I guided Jane to the door with my fingers gently touching her arm. We reached the loading dock the same time Frank parked. He jumped out and climbed the steps, took Jane by the hand, and in just a few minutes, they were gone.
Just as Frank’s Jeep drove away, Odell pulled his Buick in.
“Was Jane in there with Frank?” he asked.

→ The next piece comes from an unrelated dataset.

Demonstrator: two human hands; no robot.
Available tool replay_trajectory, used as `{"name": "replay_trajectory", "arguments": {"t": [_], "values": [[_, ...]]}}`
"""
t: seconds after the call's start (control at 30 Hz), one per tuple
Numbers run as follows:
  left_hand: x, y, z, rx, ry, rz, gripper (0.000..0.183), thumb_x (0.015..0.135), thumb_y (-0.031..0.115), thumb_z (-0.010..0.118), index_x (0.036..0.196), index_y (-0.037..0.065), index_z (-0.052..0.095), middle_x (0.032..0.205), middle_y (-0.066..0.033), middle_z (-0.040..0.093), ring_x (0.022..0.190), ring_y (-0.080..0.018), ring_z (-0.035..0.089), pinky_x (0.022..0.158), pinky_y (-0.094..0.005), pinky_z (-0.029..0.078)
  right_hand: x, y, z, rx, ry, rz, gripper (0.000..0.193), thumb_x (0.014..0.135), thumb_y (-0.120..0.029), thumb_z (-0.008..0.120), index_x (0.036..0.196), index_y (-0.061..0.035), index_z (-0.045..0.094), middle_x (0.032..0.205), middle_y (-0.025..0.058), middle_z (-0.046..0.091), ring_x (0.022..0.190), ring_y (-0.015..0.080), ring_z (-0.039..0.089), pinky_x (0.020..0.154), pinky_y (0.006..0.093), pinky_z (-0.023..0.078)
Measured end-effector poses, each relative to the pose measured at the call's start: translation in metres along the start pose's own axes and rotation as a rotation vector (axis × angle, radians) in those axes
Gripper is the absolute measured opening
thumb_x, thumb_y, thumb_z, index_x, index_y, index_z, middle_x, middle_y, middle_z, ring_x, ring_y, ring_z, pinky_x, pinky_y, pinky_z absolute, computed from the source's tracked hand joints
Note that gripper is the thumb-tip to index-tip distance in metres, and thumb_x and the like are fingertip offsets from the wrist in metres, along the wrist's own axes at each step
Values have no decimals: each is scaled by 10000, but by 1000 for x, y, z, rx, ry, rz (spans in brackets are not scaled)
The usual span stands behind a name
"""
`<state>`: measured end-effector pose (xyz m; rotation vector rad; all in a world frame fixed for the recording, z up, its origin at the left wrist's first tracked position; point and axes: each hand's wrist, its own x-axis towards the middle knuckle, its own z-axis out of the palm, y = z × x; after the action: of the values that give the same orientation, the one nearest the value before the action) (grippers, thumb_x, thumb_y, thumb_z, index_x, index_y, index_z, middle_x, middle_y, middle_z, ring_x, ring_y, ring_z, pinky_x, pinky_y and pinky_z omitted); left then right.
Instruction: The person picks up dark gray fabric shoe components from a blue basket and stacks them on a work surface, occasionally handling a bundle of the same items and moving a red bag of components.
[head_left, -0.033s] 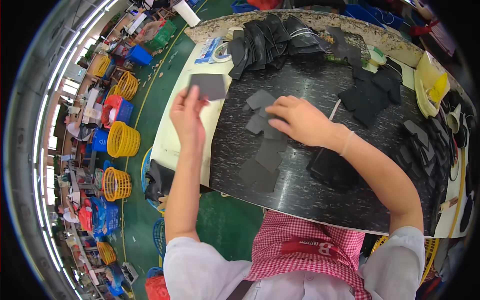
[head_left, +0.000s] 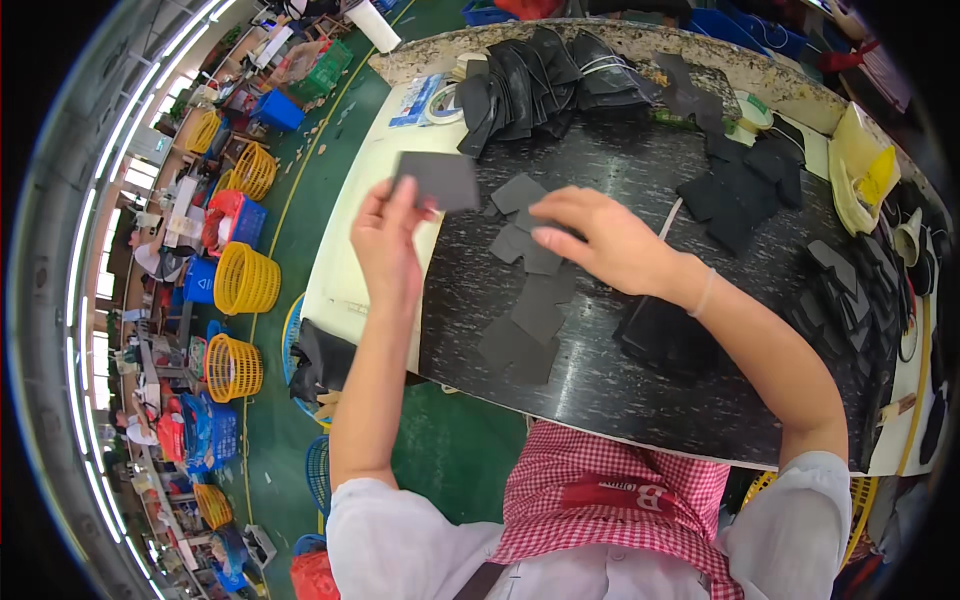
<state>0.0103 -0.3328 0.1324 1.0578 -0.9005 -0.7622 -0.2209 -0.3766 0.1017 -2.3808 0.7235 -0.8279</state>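
My left hand (head_left: 390, 238) pinches a flat dark grey rectangular piece (head_left: 440, 180) between thumb and fingers, holding it up over the table's left side. To its right, my right hand (head_left: 600, 240) is over a cluster of grey cut pieces (head_left: 518, 192), its thumb apart from the bent fingers and nothing visible between them. Whether its fingertips touch the pieces is unclear. More overlapping grey pieces (head_left: 538, 308) lie nearer me on the black speckled tabletop (head_left: 460, 320). A dark stack (head_left: 665, 335) sits below my right forearm.
Black piles (head_left: 525, 85) line the table's far edge beside a roll of tape (head_left: 443, 104). Other black pieces (head_left: 745, 190) lie at the far right, with grey-edged ones (head_left: 845, 295) beyond my right arm. A cream container (head_left: 862, 165) stands there. Yellow baskets (head_left: 247, 280) are left across the green floor.
My left hand has shifted right with the grey piece, which now reaches over the black surface's edge. My right hand has moved slightly, its thumb a little farther left.
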Motion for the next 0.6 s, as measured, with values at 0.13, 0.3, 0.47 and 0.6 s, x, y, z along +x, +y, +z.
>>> {"name": "replay_trajectory", "arguments": {"t": [0.13, 0.3, 0.47, 0.6], "values": [[-70, 1, 54, -242, -234, -258, 187, 890, 74, 654, 1046, -20, 612, 908, -107, 673, 707, -154, 646, 665, -281, 529, -33, -39, -47, 885, -4, 491, 289, 891, -243, 661, 975, 33, 649, 855, 85, 677, 751, 96, 635, 638, 242, 501], [-109, 1, 79, 162, -590, -227, 358, 856, 1, 662, 1203, 22, 579, 784, -22, 653, 649, -72, 625, 580, -215, 499, -109, -48, -68, 557, 193, 577, 190, 852, -70, 679, 1020, 10, 640, 660, 19, 612, 567, 47, 570, 507, 205, 431], [-111, -10, 102, 556, -882, -36, 461, 846, 32, 646, 1278, 114, 510, 683, -2, 547, 547, -82, 565, 526, -240, 459, -135, -41, -70, 279, 177, 572, 340, 844, -37, 658, 1169, -71, 563, 623, 50, 536, 528, 99, 552, 501, 245, 431], [-115, -24, 102, 520, -852, -56, 360, 825, 11, 670, 1163, 84, 571, 639, 22, 530, 528, -33, 507, 480, -204, 389, -139, -33, -60, 107, 132, 459, 195, 823, -63, 664, 1002, -60, 587, 670, 91, 575, 553, 184, 584, 513, 301, 460]]}}
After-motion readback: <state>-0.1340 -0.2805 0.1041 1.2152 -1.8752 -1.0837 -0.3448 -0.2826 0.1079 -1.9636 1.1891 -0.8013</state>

“Yes, they’ve gone to talk things over.”
“Well, I brought her a sandwich along with some for you and Otis. Come on in, and we’ll eat.”
“You didn’t eat at the restaurant?”
“I did, but there’s no point in letting Jane’s lunch go to waste.”
Otis joined us and we pigged out on great big barbecue sandwiches and potato salad, with sodas, not bottled water.
“Do you want to go with us?” Odell asked.
“To the old graveyard to get Mrs. Bristow?” I said.
“Yes, we’ve got authorities and workers meeting us there. I can call Jake in to catch the telephone or we can just lock up and forward all calls to my cell phone,” Odell continued.
“I don’t know. I don’t think I want to see it.”
“It’s up to you, but in all the years Doofus and I’ve run the mortuary, this is the first time we’ve done a reinterment. Our father handled one years ago when a body had to be disinterred for an autopsy after evidence changed the manner of death from natural to homicide, but I don’t remember it too well. I was just a chap back then.”
I closed my eyes and thought of Gage in
Pet Sematary
. I could hear Jane’s frequent advice: “Live for the day.” Sometimes Jane took her own advice too literally, but I needed to take it myself sometimes.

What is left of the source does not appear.